The next time I saw her, she handed me one of her pills. He gave me 20 five-milligram doses, which I was to take for "occasional sleeplessness." For the first few weeks, I was especially cautious, breaking the pills in half and restricting my use to Sunday nights only. M., I couldn't stand it anymore—I would pop a pill, drifting off for an hour and a half until my alarm sounded.
One morning I wandered into the kitchen to make coffee and discovered a pot of soup over an open flame on the stove. Several times I had tried to quit by using sheer willpower: Usually by day three I gave in.
"F—k it," I would say aloud, twisting the cap off the bottle with force and tossing the pills into my mouth.
During those endless stretches of time, I watched TV, called friends in California, whimpered, wept, beat my pillow, flipped through tabloids and surfed the Internet.
But before long it took more than my usual dose to ensure I was out cold, so I upped my "airplane Ambien" to nearly 20 milligrams, quadruple the amount I was supposed to be taking.

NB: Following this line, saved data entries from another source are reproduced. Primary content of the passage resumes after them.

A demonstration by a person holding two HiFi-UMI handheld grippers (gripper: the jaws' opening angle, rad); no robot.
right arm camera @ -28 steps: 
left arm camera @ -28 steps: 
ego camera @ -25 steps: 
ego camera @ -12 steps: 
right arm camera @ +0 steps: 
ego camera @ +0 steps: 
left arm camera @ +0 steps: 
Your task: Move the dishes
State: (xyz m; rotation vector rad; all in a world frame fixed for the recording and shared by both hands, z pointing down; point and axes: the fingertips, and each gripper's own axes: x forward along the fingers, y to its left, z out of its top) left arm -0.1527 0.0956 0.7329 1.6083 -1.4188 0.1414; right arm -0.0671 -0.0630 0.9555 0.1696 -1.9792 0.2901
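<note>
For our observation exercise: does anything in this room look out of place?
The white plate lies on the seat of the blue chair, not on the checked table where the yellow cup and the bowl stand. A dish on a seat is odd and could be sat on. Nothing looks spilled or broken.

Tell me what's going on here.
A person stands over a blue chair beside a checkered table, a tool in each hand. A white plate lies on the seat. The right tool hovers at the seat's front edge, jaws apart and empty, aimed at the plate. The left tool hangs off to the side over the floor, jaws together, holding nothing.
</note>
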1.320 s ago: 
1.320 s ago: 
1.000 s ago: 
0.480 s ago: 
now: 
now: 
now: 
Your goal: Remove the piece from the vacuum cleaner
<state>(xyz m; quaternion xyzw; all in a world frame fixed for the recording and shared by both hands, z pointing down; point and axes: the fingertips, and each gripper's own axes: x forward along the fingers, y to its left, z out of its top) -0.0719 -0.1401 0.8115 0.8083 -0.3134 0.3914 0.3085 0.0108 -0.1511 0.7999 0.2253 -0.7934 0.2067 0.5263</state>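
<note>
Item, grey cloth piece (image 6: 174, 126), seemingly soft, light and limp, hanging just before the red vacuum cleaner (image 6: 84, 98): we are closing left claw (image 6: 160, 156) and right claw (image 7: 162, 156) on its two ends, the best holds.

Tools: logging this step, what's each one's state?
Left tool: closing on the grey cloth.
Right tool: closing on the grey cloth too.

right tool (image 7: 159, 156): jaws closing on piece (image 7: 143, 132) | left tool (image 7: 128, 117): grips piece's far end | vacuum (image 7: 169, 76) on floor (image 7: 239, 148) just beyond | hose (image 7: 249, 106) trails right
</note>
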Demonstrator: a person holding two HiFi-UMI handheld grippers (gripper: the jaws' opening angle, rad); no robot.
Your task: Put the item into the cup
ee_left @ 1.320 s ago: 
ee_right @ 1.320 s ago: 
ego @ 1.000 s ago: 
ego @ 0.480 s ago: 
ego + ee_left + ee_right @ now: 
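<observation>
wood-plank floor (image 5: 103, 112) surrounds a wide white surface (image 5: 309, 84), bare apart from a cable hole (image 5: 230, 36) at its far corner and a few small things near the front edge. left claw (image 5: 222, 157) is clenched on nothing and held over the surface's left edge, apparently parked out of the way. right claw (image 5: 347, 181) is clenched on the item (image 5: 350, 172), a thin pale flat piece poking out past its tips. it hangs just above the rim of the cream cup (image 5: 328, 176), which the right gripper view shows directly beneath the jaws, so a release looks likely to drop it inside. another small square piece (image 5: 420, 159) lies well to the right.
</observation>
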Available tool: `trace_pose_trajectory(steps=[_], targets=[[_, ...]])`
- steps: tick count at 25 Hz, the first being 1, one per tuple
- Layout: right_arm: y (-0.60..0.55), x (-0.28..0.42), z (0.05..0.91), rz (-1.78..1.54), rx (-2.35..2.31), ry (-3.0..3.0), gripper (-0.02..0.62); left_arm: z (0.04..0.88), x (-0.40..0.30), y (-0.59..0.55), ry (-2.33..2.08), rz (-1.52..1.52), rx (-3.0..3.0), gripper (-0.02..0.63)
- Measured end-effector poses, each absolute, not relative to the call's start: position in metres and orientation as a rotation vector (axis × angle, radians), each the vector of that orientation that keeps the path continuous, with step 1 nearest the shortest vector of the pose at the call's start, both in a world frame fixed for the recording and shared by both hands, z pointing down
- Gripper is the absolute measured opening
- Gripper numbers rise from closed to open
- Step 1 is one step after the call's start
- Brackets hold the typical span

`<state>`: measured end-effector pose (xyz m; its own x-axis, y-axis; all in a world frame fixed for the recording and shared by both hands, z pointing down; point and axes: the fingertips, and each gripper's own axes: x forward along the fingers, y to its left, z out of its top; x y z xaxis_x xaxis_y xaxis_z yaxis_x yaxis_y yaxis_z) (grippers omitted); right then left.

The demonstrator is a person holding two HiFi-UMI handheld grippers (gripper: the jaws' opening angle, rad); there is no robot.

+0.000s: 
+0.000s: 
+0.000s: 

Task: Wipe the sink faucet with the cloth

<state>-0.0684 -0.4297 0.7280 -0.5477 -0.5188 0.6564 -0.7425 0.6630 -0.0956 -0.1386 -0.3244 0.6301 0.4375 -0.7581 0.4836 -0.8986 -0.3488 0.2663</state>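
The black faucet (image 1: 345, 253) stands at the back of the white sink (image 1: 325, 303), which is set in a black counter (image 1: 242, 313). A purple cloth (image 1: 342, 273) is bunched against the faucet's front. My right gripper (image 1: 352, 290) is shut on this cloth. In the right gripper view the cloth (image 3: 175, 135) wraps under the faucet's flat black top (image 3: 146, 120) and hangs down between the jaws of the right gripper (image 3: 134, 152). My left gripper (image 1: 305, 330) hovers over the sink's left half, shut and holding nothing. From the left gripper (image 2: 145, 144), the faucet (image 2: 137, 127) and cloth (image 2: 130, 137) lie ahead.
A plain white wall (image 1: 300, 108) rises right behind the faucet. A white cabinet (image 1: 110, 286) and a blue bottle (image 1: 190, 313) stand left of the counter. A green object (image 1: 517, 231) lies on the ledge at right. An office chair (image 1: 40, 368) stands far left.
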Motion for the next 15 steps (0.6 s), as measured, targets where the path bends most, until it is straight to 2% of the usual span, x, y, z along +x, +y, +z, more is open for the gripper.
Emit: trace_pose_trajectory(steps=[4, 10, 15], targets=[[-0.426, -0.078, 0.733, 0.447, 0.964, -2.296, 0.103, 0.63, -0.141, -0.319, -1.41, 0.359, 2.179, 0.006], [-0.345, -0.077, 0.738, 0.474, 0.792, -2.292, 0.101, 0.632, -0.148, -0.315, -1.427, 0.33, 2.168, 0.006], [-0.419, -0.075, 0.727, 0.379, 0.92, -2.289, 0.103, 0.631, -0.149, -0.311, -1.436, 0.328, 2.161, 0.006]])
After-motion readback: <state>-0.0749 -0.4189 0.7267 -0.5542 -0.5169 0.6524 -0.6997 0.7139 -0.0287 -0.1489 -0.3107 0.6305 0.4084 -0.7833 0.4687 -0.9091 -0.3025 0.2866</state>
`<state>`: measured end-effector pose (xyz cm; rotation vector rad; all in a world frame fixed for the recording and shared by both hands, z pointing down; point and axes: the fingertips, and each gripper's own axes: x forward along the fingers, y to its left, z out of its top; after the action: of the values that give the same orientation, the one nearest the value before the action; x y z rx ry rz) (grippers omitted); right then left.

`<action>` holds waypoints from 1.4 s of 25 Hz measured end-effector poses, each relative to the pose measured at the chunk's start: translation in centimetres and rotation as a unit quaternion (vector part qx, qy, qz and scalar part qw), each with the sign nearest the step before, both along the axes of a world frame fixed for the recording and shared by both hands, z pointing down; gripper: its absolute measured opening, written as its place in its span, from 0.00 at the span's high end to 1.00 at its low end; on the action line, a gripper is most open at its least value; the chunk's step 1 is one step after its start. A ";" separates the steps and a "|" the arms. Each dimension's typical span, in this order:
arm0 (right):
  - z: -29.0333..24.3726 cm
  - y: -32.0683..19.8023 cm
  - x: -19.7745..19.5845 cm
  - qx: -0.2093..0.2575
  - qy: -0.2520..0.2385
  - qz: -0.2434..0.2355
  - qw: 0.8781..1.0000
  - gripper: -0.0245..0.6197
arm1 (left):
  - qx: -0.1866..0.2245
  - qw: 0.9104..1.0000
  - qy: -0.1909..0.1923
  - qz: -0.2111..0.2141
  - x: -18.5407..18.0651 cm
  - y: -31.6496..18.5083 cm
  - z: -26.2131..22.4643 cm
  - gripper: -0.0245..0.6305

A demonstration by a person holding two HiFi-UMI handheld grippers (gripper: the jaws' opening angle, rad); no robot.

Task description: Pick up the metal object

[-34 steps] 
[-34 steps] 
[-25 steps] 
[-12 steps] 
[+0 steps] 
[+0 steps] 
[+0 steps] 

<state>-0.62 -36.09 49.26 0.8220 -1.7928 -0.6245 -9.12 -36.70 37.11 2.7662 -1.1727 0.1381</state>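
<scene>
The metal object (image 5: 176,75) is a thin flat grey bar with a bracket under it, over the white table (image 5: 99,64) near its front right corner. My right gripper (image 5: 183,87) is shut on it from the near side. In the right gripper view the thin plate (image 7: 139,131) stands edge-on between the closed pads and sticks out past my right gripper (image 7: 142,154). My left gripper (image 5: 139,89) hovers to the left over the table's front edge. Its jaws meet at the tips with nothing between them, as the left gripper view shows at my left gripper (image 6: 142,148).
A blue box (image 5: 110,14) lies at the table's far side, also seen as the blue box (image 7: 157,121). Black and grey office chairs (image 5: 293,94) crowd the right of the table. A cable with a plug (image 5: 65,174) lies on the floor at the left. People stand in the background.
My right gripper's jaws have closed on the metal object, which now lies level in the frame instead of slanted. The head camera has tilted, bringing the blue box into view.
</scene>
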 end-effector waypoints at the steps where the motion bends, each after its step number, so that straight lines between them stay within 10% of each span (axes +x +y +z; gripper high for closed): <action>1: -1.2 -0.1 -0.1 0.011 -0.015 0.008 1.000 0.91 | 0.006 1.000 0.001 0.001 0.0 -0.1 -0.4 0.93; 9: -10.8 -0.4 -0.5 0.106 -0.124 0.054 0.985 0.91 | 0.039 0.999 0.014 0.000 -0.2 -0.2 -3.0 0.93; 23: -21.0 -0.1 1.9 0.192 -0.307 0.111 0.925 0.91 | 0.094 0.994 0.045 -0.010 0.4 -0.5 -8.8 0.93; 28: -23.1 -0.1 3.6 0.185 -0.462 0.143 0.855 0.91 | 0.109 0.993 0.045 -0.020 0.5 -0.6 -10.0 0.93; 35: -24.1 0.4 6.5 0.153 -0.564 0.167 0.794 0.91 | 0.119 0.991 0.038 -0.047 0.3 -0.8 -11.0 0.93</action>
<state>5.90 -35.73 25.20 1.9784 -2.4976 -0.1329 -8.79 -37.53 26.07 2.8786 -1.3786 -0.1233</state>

Once, I woke up to find a flight attendant bent over me, listening to my heart.
Nor did I say a word to the therapist I'd been seeing for more than a year. According to a February 2008 report by IMS Health, a pharmaceutical-industry research firm, pharmacists filled more than 54 million prescriptions for sleep drugs in 2007. In 2005 pharmaceutical companies netted more than .7 billion from prescription medications for insomnia—and with so many ads for sleeping pills routinely featured on television, those numbers continue to rise.
After all, there were so many more vital things to discuss: job pressures, difficulties I was having with friends, dating woes. A typical sleep-aid ad shows an attractive couple waking up in the morning, beatific smiles on their faces.